In ad­di­tion, peo­ple with se­vere men­tal ill­ness are more vul­ner­a­ble to be­ing wrong­fully ac­cused and con­victed. Re­search has shown that such peo­ple are over­rep­re­sented among cases of false con­fes­sion be­cause the con­di­tions of their ill­ness — such as prone­ness to con­fu­sion and a lack of as­sertive­ness — may ren­der them more vul­ner­a­ble to in­ter­ro­ga­tion tech­niques and im­pair their abil­ity to in­voke their con­sti­tu­tional rights.

Stud­ies have also shown that death­penalty ju­rors of­ten mis­un­der­stand men­tal ill­ness, which is of­ten viewed as an ag­gra­vat­ing fac­tor — that is, a rea­son to sen­tence some­one to death — rather than as a mit­i­gat­ing fac­tor, which is what it should be. The trou­bling con­se­quence is that some de­fen­dants may end up on death row be­cause of their men­tal ill­ness.

The fact that the death penalty ap­plies to those with men­tal ill­ness also means that vet­er­ans with demon­strated PTSD may be ex­e­cuted. Even though most of the thou­sands of vet­er­ans strug­gling with PTSD do not com­mit the se­ri­ous crimes that may be el­i­gi­ble for the death penalty, an es­ti­mated 10 per­cent of the United States’ death-row in­mates are vet­er­ans — some of whom suf­fered from ac­tive and se­vere symp­toms of PTSD at the time of their crime. Th­ese vet­er­ans have ex­pe­ri­enced trauma that few oth­ers have faced and have made a vi­tal con­tri­bu­tion to the safety of our coun­try that de­serves our recog­ni­tion.

Leg­is­la­tion be­ing con­sid­ered on this topic varies by state, but each bill cre­ates a case-by-case de­ci­sion­mak­ing process — con­ducted by ei­ther a judge or jury — to de­ter­mine if a de­fen­dant has a se­vere men­tal ill­ness. Only those with the most se­ri­ous di­ag­noses would qual­ify. The leg­is­la­tion has been en­dorsed by ma­jor state and na­tional men­tal-health or­ga­ni­za­tions, in­clud­ing the Amer­i­can Psy­cho­log­i­cal As­so­ci­a­tion and the Amer­i­can Psy­chi­atric As­so­ci­a­tion, as well as by faith groups, elected of­fi­cials and for­mer pub­lic safety of­fi­cials.

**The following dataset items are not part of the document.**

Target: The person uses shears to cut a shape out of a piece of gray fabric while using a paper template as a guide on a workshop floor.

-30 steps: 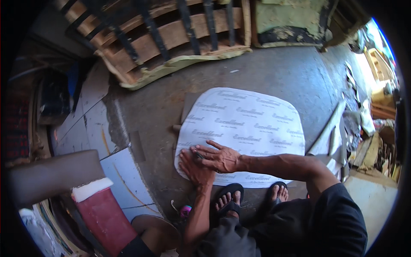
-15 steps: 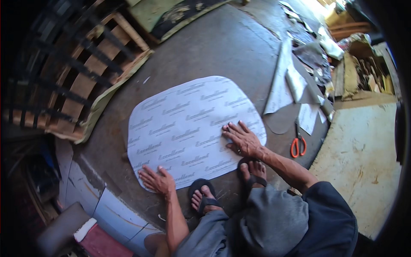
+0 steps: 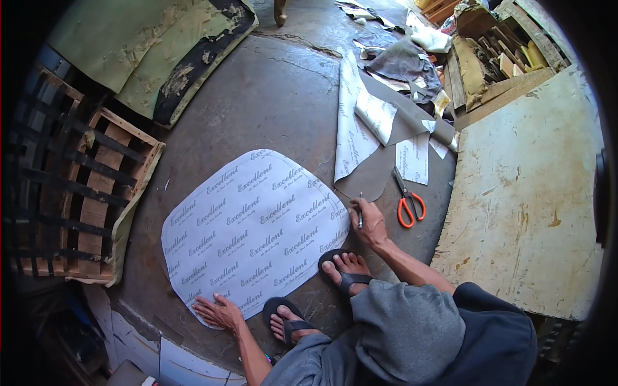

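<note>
A large white printed sheet with rounded corners [image 3: 248,219] lies flat on the floor before my sandaled feet. My left hand [image 3: 219,312] rests on its lower-left edge with fingers spread. At the sheet's right edge, my right hand [image 3: 368,225] grips a thin silvery pen-like tool [image 3: 360,217]; its tip is too small to make out clearly. Just right of that hand lie scissors with orange handles [image 3: 407,209], beside grey and white cut pieces of material [image 3: 354,138].
A wooden frame with black straps [image 3: 96,174] is at left, below a torn pale-green upholstered piece [image 3: 138,45]. A worn board [image 3: 515,199] borders the right side. Scraps [image 3: 399,64] and wood pieces [image 3: 502,58] are heaped at upper right.
The view has swung rightward. My right hand went from lying spread on the sheet to gripping the pen-like tool at its edge; my left hand remains spread on the sheet.
</note>
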`<state>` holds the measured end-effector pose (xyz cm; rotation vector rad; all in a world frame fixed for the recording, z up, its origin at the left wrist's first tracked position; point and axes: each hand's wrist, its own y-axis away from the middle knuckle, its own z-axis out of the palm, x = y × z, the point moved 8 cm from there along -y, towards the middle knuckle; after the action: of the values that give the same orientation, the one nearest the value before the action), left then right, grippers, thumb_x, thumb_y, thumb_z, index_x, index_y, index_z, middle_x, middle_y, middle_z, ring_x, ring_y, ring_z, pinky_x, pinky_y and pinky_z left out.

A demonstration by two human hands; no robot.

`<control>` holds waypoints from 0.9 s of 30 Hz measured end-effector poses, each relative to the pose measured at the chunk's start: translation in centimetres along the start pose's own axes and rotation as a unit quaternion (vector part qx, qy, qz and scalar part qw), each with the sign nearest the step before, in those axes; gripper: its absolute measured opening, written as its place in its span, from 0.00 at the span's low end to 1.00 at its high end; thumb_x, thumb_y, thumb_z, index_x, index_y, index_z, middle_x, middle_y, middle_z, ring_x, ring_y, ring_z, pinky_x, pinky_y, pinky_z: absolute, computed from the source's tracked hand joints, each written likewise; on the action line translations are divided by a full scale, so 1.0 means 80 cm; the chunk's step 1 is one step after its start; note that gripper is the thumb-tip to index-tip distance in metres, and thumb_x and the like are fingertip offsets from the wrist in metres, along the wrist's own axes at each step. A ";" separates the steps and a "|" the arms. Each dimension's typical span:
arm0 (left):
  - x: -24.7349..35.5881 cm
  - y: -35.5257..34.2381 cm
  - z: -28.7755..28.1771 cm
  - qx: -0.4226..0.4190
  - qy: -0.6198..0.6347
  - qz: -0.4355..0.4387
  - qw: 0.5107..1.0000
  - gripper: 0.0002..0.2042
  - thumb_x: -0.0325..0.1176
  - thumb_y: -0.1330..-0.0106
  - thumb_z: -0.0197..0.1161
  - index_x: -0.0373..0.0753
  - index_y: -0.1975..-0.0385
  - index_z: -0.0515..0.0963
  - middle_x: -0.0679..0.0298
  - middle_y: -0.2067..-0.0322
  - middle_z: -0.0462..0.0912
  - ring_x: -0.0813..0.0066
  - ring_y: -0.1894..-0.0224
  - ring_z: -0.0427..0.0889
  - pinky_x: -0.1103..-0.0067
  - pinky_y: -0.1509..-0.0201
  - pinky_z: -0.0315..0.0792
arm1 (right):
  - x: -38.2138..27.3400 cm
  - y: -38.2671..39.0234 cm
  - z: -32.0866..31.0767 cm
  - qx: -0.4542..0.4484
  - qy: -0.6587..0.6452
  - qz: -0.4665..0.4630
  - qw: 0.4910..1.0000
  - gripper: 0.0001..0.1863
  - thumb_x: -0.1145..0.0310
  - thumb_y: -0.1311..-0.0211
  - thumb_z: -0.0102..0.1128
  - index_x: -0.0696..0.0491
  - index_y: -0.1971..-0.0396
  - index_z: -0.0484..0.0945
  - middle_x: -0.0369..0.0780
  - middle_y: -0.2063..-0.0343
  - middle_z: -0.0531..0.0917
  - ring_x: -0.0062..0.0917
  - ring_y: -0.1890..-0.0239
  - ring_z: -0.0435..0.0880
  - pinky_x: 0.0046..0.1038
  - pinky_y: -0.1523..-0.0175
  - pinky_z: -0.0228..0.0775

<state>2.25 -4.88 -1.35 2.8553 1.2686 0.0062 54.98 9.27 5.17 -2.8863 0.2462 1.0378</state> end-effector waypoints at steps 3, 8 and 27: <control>0.010 0.004 -0.009 0.022 0.008 0.005 1.000 0.32 0.48 0.28 0.47 0.37 0.29 0.53 0.41 0.29 0.50 0.46 0.27 0.50 0.55 0.27 0.46 | -0.015 0.008 0.017 -0.018 0.032 0.013 0.999 0.19 0.71 0.43 0.62 0.56 0.51 0.73 0.49 0.57 0.80 0.42 0.56 0.78 0.39 0.51 0.71; 0.051 0.027 -0.053 0.138 0.138 0.090 0.977 0.27 0.31 0.35 0.55 0.30 0.36 0.61 0.35 0.34 0.56 0.36 0.31 0.55 0.51 0.30 0.51 | -0.015 -0.002 0.034 0.011 0.017 0.054 0.998 0.21 0.70 0.45 0.64 0.58 0.52 0.72 0.51 0.61 0.80 0.47 0.56 0.79 0.42 0.51 0.71; 0.183 0.107 -0.080 -0.077 0.391 0.242 0.885 0.16 0.28 0.38 0.55 0.30 0.51 0.74 0.43 0.44 0.69 0.45 0.39 0.67 0.60 0.35 0.62 | -0.016 -0.019 0.044 0.024 0.079 0.010 0.997 0.16 0.73 0.43 0.60 0.55 0.55 0.71 0.48 0.69 0.83 0.42 0.65 0.84 0.39 0.57 0.73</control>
<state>18.36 0.30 5.18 3.0004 0.4686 1.2995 52.02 11.31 3.28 -2.9312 0.3043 0.7950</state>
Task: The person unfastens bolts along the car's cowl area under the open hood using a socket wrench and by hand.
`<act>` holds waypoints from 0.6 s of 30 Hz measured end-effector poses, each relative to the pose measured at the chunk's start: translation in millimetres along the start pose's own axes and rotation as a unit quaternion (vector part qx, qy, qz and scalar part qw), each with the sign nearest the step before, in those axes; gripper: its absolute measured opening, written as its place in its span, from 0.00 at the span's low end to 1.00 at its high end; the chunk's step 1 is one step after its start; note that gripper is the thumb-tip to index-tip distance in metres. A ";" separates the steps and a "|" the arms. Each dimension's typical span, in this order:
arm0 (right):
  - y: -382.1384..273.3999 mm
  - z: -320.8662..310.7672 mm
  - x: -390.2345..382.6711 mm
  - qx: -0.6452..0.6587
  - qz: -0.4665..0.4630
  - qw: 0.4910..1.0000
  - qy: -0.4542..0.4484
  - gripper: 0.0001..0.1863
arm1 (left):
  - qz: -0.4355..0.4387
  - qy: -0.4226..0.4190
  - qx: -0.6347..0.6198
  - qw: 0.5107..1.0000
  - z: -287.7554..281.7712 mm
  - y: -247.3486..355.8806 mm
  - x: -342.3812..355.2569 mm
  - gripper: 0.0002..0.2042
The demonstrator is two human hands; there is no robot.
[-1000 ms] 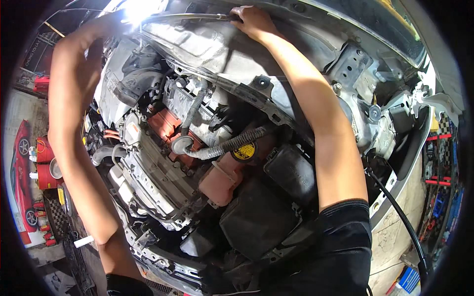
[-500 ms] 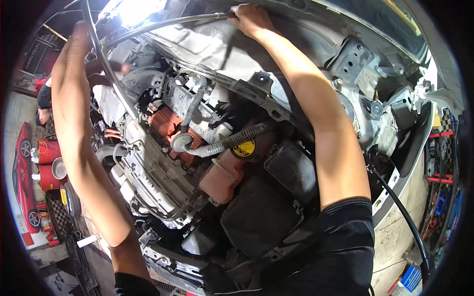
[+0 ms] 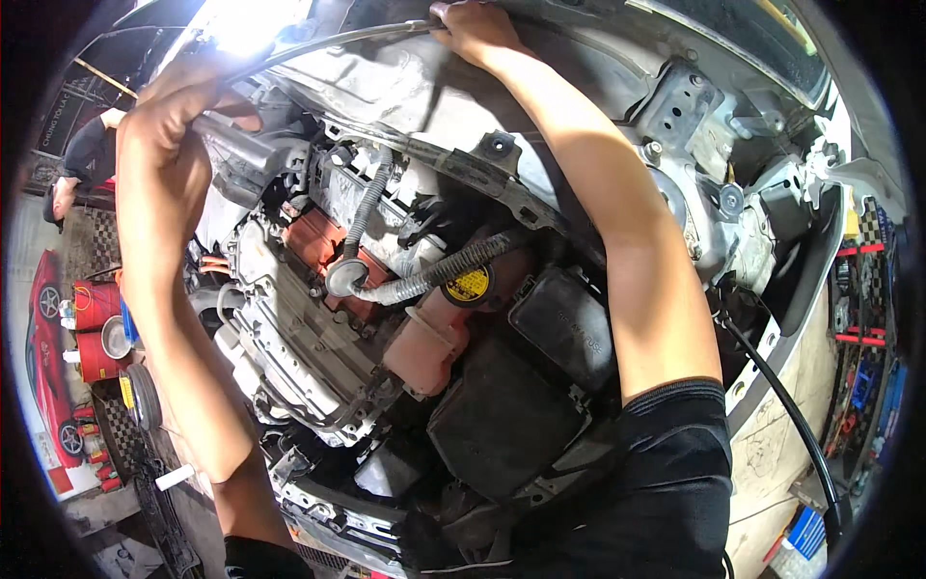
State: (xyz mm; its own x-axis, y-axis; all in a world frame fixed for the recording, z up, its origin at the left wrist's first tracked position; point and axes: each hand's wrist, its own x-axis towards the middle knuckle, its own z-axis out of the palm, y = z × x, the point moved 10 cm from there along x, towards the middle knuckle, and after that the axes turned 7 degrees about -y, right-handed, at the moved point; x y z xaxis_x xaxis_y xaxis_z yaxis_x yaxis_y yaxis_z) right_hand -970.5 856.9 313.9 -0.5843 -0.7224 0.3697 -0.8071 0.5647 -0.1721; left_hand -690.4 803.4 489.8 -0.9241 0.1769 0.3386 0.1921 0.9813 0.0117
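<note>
My right hand (image 3: 475, 33) is closed on the right end of a long, thin, dark flexible strip (image 3: 338, 41) at the top of the view. The strip runs left in a shallow arc over the rear of the open engine bay. My left hand (image 3: 178, 104) is bent at the wrist with curled fingers where the strip's left part meets it. Glare and the hand itself hide the exact grip. Below my arms lie the engine (image 3: 304, 357), a pinkish fluid reservoir (image 3: 424, 352) with a yellow-marked cap (image 3: 470, 285), and a ribbed hose (image 3: 439, 277).
Black covers (image 3: 511, 415) fill the bay's near right. A thin black prop or cable (image 3: 786, 405) slants down at right. A bright lamp (image 3: 253, 29) glares at upper left. Another person (image 3: 82, 159) is at far left, near red drums (image 3: 96, 355). Tool shelves (image 3: 863, 338) stand at right.
My left hand has bent and curled in, shifting right. The strip section that hung down beside it no longer shows. My right hand moved slightly left. More of the other person shows.
</note>
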 end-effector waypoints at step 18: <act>-3.7 4.0 0.5 -0.028 -0.043 0.998 0.022 0.26 | -0.298 0.230 -0.492 0.785 29.3 -55.3 -48.5 0.22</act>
State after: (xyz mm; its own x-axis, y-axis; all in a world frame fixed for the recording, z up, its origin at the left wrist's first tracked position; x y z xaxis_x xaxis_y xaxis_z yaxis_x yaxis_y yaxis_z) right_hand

The death penalty was not in­tended for peo­ple in the throes of se­vere delu­sions, liv­ing with schizophre­nia or suf­fer­ing from com­bat-re­lated PTSD. Th­ese are not the blame­wor­thy in­di­vid­u­als whose ex­e­cu­tions can be jus­ti­fied.

We come from dif­fer­ent po­lit­i­cal par­ties, but we join the ma­jor­ity of Amer­i­cans — sup­port­ers and op­po­nents of the death penalty alike — who be­lieve it should not be im­posed on de­fen­dants with such se­ri­ous im­pair­ments. This is a fair, ef­fi­cient and bi­par­ti­san re­form that would put an end to a prac­tice that is not con­sis­tent with cur­rent knowl­edge about men­tal ill­ness and fun­da­men­tal prin­ci­ples of hu­man de­cency.